To do: From the listing below, output only the lines starting at the line that has "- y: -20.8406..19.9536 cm" and ending at the line that has "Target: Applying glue", exactly as they appear, ends included.

Collected data:
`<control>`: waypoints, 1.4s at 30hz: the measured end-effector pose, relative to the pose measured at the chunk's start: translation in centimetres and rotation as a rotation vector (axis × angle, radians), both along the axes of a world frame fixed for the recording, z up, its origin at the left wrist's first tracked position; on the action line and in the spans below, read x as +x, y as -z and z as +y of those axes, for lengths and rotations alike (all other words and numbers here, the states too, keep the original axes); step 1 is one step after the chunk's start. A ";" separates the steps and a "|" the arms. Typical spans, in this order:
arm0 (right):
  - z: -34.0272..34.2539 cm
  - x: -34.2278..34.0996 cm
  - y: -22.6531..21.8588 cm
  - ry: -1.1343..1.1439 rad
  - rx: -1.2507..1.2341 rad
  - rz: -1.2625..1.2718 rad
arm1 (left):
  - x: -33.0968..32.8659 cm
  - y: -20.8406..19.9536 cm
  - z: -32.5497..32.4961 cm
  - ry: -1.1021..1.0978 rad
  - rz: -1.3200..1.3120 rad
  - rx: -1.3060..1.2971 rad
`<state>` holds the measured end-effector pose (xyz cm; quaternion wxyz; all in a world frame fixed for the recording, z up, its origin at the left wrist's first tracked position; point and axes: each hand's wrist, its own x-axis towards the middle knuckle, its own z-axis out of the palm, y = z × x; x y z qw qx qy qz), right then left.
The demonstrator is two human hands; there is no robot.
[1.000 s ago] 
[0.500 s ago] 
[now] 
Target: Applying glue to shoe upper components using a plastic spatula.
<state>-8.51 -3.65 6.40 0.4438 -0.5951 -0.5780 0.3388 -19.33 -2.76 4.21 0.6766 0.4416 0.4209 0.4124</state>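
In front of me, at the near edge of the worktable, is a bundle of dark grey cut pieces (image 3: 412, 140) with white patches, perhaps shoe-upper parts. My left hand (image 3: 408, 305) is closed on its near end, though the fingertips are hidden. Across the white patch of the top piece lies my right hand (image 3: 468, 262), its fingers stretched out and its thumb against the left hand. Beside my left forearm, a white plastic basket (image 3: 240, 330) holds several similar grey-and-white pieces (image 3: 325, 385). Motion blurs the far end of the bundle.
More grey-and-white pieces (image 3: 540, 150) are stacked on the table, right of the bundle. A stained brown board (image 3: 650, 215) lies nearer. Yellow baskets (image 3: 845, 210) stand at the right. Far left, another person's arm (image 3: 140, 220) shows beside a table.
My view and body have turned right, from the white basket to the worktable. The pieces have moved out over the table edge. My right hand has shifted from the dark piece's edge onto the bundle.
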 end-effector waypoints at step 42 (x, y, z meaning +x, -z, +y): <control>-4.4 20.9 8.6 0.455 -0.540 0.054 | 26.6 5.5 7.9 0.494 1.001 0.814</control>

Answer for the task:
  - y: -20.8406..19.9536 cm
  - z: -32.5497..32.4961 cm
  - ry: -1.1021..1.0978 rad
  - rz: -1.3200..1.3120 rad
  - rx: -1.3060..1.2971 rad
`<state>` holds the measured end-effector pose (xyz cm; quaternion wxyz; all in a world frame fixed for the recording, z up, its origin at the left wrist's first tracked position; point and axes: each hand's wrist, its own x-axis towards the middle knuckle, its own z-axis out of the palm, y = z × x; x y z qw qx qy qz), right then left.
The demonstrator is two human hands; there is no robot.
[1.000 s ago] 
[0.500 s ago] 
[now] 
Target: Applying glue to shoe upper components using a plastic spatula.

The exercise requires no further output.